I wishe this helped but I'm still stuck, I was on Milestone 5 updated to 35 today needed to do a backup it wouldn't reboot into recovery so I (stupidly) three fingered it. problem is I can't get my comp to recognize that my fascinate is connected, the phone goes into recovery, but doesn't shoe up in odin, I have insyalled uninstalled reinstalled re dowlnloaded etc samsung drivers. the phone is never recognized on xp or win7


----------



## Gunnermike53

j2cool said:


> Again, this is for when you aren't near a computer to be able to Odin. I understand it's much faster to just Odin a new recovery, but if you're not near a computer and your phone screws up, you'd be without a phone until you could get to a computer.


no way dude. 5-10 minutes to Odin back to stock. Add another 15-20 minutes to go through the flashing it takes to get back to ics. im not kidding, this is way faster, great job.


----------



## Gunnermike53

bowtoy said:


> I wishe this helped but I'm still stuck, I was on Milestone 5 updated to 35 today needed to do a backup it wouldn't reboot into recovery so I (stupidly) three fingered it. problem is I can't get my comp to recognize that my fascinate is connected, the phone goes into recovery, but doesn't shoe up in odin, I have insyalled uninstalled reinstalled re dowlnloaded etc samsung drivers. the phone is never recognized on xp or win7


in recovery go to mounts and storage and mount sd card. then drop on the needed roms and follow instructions in the op.


----------



## Gunnermike53

bigjobber69 said:


> ^^^^^^^^^^^^^^^^^^^^^^^^^^^^ TROLLLLLLLLLLL


huh?


----------



## hyann

Yeah thanks for a great post man. I flashed build 10 last week and today some how got stuck in the samsung logo screen.
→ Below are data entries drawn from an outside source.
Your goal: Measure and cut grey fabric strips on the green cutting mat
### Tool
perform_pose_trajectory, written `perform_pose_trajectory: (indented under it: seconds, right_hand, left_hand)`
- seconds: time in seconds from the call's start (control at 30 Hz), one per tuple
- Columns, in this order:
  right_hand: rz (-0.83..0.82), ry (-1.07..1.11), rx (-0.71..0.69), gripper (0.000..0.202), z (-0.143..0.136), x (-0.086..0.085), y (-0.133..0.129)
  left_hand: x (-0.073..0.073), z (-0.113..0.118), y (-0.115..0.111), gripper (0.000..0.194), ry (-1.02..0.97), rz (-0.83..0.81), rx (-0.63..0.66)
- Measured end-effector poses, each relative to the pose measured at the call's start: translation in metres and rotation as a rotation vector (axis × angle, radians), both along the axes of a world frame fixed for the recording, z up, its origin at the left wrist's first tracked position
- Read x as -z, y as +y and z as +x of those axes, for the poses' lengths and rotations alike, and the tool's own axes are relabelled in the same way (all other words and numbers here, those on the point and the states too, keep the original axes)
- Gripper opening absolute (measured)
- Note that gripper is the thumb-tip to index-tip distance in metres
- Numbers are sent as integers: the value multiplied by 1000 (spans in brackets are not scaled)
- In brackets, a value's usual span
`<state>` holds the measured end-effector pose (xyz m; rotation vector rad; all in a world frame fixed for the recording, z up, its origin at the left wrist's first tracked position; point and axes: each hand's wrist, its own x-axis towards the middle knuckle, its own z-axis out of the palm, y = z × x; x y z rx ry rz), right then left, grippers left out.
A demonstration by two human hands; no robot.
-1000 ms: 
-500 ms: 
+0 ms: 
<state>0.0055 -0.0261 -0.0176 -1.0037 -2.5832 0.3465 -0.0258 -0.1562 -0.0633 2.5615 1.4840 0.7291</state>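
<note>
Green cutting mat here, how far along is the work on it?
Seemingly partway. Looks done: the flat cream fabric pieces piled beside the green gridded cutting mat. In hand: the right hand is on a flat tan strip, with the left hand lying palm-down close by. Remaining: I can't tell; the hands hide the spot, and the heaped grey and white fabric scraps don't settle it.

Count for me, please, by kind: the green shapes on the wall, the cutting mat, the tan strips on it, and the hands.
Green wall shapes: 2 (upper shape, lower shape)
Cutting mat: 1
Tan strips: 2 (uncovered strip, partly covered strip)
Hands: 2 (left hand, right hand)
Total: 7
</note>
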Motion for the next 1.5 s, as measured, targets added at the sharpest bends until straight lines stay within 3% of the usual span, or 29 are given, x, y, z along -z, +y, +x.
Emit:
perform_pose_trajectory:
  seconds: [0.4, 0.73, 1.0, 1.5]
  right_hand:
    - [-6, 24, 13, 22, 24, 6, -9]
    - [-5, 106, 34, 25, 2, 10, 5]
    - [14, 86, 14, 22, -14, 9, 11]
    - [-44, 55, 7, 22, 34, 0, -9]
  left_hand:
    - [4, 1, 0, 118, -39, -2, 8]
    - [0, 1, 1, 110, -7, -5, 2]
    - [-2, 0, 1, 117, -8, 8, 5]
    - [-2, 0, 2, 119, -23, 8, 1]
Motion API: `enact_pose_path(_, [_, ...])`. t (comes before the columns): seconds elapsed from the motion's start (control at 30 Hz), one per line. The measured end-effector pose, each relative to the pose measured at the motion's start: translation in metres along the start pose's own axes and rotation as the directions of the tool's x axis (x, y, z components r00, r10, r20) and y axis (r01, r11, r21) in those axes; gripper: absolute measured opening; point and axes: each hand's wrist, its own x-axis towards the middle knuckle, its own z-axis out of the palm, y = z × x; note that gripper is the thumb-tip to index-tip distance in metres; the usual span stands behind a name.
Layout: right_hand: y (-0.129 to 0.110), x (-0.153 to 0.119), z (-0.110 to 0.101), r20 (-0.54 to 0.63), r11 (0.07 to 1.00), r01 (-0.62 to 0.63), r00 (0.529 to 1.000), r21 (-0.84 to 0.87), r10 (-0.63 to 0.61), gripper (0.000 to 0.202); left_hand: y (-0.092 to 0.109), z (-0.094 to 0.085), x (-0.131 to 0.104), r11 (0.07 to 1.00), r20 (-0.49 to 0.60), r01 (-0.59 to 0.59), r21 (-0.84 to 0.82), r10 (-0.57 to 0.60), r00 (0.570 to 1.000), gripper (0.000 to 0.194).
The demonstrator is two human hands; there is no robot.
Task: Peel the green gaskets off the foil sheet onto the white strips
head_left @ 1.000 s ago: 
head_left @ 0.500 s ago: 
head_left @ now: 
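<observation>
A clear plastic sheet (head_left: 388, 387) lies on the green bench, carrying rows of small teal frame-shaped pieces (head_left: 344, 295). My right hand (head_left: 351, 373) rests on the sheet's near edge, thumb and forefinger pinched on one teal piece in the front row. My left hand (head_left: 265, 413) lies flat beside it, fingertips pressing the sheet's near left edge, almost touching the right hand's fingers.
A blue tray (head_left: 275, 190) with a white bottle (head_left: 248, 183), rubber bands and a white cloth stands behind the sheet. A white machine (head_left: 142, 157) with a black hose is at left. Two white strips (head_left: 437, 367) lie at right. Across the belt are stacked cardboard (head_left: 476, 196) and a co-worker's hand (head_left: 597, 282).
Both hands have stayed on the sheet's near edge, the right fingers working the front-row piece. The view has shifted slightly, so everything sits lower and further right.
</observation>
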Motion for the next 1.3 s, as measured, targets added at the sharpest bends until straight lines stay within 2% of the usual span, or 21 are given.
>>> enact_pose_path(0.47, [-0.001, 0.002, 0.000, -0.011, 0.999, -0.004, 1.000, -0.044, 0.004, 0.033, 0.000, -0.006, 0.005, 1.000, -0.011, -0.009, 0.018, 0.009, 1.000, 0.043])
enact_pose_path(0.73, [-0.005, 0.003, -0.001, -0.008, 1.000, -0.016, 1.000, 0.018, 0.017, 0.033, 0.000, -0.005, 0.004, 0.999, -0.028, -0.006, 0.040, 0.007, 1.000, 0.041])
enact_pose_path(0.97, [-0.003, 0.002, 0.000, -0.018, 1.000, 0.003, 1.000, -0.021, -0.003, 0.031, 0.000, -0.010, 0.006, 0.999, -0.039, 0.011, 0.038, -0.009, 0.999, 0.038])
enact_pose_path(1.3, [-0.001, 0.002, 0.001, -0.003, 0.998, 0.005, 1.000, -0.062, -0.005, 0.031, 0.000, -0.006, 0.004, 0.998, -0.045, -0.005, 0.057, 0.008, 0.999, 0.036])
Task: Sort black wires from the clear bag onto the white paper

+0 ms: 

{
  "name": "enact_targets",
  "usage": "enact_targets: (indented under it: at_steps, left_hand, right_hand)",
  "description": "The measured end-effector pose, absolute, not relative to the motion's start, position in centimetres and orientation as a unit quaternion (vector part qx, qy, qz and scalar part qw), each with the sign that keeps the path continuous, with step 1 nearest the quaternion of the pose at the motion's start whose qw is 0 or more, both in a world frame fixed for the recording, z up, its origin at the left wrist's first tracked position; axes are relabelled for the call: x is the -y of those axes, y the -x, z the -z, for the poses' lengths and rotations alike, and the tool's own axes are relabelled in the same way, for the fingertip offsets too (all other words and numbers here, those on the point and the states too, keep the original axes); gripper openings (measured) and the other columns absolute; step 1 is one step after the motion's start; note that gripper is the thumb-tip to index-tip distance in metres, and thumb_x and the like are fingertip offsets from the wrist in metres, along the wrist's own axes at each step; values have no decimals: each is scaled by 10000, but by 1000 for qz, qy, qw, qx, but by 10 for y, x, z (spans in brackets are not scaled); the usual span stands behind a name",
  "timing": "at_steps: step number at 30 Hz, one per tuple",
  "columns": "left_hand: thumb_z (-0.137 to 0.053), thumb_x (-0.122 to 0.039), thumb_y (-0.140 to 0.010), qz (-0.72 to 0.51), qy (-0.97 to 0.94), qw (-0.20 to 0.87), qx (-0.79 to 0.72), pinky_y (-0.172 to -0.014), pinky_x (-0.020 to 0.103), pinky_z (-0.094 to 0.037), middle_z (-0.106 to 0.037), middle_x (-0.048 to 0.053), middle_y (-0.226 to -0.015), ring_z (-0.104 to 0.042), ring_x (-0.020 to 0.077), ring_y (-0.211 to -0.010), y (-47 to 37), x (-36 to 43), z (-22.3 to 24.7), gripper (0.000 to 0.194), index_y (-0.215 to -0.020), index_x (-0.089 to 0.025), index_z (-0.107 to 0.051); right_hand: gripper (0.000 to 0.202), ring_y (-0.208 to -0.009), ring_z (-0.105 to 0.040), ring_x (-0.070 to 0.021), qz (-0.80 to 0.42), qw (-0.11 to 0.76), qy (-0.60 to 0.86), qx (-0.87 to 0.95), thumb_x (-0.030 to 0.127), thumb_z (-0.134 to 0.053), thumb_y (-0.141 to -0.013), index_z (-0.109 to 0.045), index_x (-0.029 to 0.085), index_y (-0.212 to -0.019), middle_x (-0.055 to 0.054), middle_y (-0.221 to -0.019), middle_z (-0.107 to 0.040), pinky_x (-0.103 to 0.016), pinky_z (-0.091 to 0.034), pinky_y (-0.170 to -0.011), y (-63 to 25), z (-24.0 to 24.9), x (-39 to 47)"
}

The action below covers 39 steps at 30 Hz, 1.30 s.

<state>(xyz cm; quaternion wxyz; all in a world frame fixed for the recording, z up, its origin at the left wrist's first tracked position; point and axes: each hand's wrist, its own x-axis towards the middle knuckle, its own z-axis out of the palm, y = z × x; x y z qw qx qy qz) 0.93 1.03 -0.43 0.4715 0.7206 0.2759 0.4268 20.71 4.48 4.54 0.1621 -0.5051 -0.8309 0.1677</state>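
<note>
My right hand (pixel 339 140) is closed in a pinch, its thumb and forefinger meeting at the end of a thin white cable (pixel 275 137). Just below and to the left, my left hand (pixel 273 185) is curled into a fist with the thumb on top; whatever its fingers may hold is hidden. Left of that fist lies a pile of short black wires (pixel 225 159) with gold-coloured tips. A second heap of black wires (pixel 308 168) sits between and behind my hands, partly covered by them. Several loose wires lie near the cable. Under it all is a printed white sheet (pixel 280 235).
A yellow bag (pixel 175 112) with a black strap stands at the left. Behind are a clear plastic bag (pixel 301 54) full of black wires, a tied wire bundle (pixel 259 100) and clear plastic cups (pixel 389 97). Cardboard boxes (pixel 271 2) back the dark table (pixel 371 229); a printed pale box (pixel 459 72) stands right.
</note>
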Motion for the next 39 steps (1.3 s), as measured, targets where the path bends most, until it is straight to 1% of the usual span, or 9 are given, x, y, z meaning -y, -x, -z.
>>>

So here's how i got out of it,
-odin cwm fixed for cm7
-3 finger recovery
-flash build 10 from sd card.

it booted successfully and all my settings were there! now i gotta do the titanium backup ASAP
this saved my day!


----------



## j2cool

Gunnermike53 said:


> no way dude. 5-10 minutes to Odin back to stock. Add another 15-20 minutes to go through the flashing it takes to get back to ics. im not kidding, this is way faster, great job.


Oh, alright then. My bad. Thanks.


----------



## Gunnermike53

j2cool said:


> Oh, alright then. My bad. Thanks.


no no, thank you ;D

i timed it last night just to be sure, this saves about 20 minutes.


----------



## j2cool

I just don't know what went wrong...
(doublepost)


----------



## Durendal

So I'm stuck in a recovery loop. I've tried everything in this thread, but nothing seems to work. I started with a stock Mesmerize, rooted it, Odin'd cwm4 for cm7, then THS 2, then to THS 6.5. Everything was working great. But, I missed the part about not 3-fingering it, and 3-fingered it. I tried both nandroids I made, one of stock, and one of ICS, but neither worked. I tried reflashing back to stock from Odin, more than once, and each time it says it completed, but does nothing. I've tried flashing pretty much everything I found to try recovery, and no luck. I even tried the official Samsung utility, connect in download modeI. It asked if I needed to fix my phone, it did it's thingm said it worked, but nothing. Now, my phone doesn't even show the Samsung logo when it turns on, but just goes into recovery.

There are some errors that pop up in recovery, such as the following:

When it starts up, right away I get


> ClockworkMod Recovery v4.0.1.0
> E:Cant mount /cache/recovery/command
> E:Cant mount /cache/recovery/log
> E:Cant open /cache/recovery/log
> E:Cant mount /cache/recovery/last_log
> E:Cant open /cache/recovery/last_log


Wiping the cache:


> -- Wiping cache...
> Formatting /cache...
> Error mounting /cache!
> Skipping format...
> Cache wipe complete.


Data wipe:


> -- Wiping data...
> FOrmatting /data...
> Formatting /cache...
> Error mounting /cache!
> Skipping format...
> Formatting /datadata...
> Error mounting /datadata!
> Skipping format...
> Formatting /sd-ext...
> Formatting /sdcard/.android_secure...
> Data wipe complete.


Installing any roms gives me:


> Finding update package...
> Opening update package...
> Installing update...
> Installation aborted.


Except for the THS builds (1, 2, and 6.5), which all give me:


> Finding update package...
> Opening update package...
> Installing update...
> Checking statle of BLM/MTD


The last part stays on the screen for only a couple seconds, with a status bar that just slightly begins to fill, then it reboots, back to recovery right away.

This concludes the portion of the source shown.